When you find the word "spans" in a line of the entries, please copy the whole line.

Records from a data collection
□ □ □ □

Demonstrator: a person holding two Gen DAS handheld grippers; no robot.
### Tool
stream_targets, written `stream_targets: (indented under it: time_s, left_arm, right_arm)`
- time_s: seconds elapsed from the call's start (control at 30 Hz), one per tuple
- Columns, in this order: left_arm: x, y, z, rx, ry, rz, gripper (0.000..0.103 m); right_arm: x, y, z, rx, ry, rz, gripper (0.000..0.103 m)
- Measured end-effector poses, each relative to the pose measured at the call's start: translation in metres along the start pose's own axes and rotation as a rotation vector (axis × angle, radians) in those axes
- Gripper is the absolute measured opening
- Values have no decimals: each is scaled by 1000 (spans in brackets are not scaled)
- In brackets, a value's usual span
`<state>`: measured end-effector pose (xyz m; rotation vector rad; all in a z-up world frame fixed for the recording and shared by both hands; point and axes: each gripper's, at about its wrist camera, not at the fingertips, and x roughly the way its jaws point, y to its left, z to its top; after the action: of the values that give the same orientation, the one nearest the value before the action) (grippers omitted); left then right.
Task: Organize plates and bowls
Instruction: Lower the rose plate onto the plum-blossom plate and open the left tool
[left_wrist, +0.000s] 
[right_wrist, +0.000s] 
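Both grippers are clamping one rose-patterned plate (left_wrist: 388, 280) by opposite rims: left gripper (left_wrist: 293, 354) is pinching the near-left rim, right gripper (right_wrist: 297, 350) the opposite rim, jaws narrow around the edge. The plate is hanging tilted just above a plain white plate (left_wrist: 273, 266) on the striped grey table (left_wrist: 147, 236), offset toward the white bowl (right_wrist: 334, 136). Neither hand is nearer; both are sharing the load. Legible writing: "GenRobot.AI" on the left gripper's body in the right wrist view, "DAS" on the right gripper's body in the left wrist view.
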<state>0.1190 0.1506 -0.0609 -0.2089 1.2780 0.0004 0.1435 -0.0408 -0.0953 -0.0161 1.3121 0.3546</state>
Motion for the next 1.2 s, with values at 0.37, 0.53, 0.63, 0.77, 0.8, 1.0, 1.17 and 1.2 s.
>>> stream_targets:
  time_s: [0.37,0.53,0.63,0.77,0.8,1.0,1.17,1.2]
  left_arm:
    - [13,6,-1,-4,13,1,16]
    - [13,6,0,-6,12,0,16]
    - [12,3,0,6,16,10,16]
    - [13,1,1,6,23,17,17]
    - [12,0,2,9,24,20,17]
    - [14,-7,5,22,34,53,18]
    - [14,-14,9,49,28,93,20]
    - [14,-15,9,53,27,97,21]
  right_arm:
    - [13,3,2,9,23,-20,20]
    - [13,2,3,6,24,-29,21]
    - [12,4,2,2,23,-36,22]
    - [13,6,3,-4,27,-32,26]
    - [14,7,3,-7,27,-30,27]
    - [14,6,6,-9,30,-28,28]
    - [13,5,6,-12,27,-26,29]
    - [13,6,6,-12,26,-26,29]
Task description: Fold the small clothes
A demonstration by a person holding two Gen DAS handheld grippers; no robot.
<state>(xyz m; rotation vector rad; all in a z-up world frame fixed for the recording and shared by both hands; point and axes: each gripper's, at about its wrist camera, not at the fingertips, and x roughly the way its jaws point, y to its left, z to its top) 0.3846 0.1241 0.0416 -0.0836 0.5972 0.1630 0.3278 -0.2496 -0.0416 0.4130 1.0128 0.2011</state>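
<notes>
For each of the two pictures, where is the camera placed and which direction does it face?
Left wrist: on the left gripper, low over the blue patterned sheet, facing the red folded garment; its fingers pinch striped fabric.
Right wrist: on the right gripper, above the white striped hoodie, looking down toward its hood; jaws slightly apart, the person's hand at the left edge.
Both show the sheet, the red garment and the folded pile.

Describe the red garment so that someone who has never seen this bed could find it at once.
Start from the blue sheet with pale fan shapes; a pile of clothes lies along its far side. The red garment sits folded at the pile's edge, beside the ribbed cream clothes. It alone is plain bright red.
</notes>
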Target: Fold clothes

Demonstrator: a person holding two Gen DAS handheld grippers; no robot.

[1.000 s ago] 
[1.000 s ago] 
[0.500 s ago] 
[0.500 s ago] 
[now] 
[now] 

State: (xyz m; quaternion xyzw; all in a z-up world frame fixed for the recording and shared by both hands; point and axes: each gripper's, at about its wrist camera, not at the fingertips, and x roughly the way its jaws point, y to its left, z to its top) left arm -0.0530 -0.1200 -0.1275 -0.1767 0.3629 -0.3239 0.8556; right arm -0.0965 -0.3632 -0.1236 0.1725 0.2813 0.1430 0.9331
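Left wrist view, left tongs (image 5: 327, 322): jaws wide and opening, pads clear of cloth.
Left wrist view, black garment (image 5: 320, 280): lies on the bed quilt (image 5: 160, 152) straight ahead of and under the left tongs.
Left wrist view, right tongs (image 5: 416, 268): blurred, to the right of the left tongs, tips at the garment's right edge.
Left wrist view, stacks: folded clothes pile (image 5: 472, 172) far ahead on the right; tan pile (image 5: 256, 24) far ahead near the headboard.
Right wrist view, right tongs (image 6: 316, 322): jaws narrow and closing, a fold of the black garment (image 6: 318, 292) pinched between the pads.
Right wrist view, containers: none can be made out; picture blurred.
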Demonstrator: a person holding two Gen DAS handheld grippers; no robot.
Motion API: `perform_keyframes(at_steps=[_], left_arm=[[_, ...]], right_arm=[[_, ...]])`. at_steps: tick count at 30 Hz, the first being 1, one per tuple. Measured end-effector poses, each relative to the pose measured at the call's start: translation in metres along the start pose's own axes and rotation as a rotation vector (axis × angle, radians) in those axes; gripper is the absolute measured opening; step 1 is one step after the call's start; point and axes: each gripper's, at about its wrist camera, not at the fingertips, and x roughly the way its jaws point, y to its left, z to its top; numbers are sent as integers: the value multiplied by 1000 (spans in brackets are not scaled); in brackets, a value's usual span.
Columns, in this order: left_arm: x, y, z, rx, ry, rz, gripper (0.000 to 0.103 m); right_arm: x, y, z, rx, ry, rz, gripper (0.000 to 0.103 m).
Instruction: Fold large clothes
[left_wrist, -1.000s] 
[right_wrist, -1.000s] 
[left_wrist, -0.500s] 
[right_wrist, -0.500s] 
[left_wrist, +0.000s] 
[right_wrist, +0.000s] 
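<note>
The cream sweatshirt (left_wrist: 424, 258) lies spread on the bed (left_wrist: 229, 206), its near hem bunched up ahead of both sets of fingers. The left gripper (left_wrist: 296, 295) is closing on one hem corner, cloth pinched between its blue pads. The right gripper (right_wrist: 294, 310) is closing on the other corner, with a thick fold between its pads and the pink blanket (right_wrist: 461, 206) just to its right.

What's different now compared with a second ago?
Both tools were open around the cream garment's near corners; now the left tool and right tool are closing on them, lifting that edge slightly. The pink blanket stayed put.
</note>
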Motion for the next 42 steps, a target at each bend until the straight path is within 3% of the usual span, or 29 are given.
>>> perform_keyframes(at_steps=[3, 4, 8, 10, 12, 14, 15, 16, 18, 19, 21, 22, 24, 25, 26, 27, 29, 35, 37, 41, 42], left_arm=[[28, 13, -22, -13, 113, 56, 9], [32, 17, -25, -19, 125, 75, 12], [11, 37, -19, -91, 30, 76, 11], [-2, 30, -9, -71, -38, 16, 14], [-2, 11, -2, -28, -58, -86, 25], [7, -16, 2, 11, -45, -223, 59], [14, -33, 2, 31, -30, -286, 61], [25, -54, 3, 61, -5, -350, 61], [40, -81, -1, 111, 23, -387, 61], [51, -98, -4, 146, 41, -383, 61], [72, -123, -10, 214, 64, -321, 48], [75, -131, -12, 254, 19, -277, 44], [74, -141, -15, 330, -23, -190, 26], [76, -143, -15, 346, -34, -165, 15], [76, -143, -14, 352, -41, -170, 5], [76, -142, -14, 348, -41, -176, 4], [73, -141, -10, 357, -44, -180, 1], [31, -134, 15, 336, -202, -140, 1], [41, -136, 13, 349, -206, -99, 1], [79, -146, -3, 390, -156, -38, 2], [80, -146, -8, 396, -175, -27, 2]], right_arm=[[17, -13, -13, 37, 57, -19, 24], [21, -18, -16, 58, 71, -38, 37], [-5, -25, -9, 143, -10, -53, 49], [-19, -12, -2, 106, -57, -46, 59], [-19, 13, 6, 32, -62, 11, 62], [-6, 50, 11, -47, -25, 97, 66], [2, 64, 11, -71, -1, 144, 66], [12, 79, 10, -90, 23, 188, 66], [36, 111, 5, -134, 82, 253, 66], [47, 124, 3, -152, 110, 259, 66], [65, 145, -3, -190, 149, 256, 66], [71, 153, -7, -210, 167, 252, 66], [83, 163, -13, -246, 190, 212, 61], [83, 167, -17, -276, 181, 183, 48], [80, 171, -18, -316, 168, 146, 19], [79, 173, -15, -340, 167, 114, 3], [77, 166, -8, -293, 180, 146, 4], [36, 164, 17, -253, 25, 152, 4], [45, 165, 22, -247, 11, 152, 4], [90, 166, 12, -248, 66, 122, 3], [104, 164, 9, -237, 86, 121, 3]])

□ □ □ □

TASK RESPONSE =>
- Values have no decimals: each is scaled by 1000 (spans in brackets are not scaled)
Motion API: `perform_keyframes(at_steps=[_], left_arm=[[_, ...]], right_arm=[[_, ...]])`. at_steps: tick count at 30 Hz, the first being 1, one per tuple. Measured end-effector poses, each relative to the pose measured at the call's start: translation in metres along the start pose's own axes and rotation as a rotation vector (axis × angle, radians) in those axes; gripper is the absolute measured opening; step 1 is one step after the call's start; point and axes: each gripper's, at about its wrist camera, not at the fingertips, and x roughly the way its jaws point, y to its left, z to its top; numbers are sent as integers: the value multiplied by 1000 (spans in brackets are not scaled); in brackets, a value's usual span.

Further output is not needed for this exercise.